Di perempatan salah satu ruas jalan sibuk di Yogyakarta enam tahun lalu, mata pengendara motor maupun mobil yang berhenti pasti akan tertuju pada poster ukuran lebih dari 5 meter persegi tertempel di dinding bangunan reyot. Poster tersebut menampilkan badut hitam putih memakai jas dan berdasi. Sebuah kalimat menohok tampil dalam huruf ekstra besar. “Butuh Badut Lucu? Hubungi Senayan.” Otak di balik sentilan brutal terhadap parlemen Indonesia itu adalah Andrew Lumban Gaol.

Iklan

Bagi Andrew, jalanan adalah medan pertempuran politik terbaik. Pria Batak, yang lebih dikenal berkat nama alias Anti-Tank Project tersebut, percaya jalanan bisa melahirkan kekuatan besar membawa perubahan. Lewat Anti-Tank Project, Andrew kerap menggulirkan kritik terhadap sistem pemerintahan melalui media poster dan grafiti di sudut-sudut jalanan Yogyakarta—kota yang sudah ditinggalinya selama lebih dari satu dekade. Andrew percaya karya seni jalanan bisa meninggalkan kesan bagi memori kolektif, jauh lebih efektif dibandingkan karya seni tinggi yang dipajang di galeri dan hanya bisa dinikmati oleh segelintir kalangan.
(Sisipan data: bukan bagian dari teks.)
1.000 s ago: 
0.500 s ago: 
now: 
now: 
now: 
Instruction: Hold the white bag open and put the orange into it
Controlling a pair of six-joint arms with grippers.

Poster, mural, ataupun graffiti dari Andrew sebetulnya dikemas tak berlebihan, namun seringnya jadi berhasil mencolok di antara tempelan iklan rokok dan iklan panggung festival yang semua bersaing minta perhatian. Anti-Tank berulang kali membuat kritik keras bernada merendahkan pada DPR maupun lembaga negara lainnya, khususnya saat terjadi kisruh nasional mengundang perhatian Andrew. Contohnya saat pemerintah dianggap gagal menyelesaikan permasalahan Papua, kisruh sumber daya tambang, sampai membiarkan sekian jilid perseteruan KPK vs Polri.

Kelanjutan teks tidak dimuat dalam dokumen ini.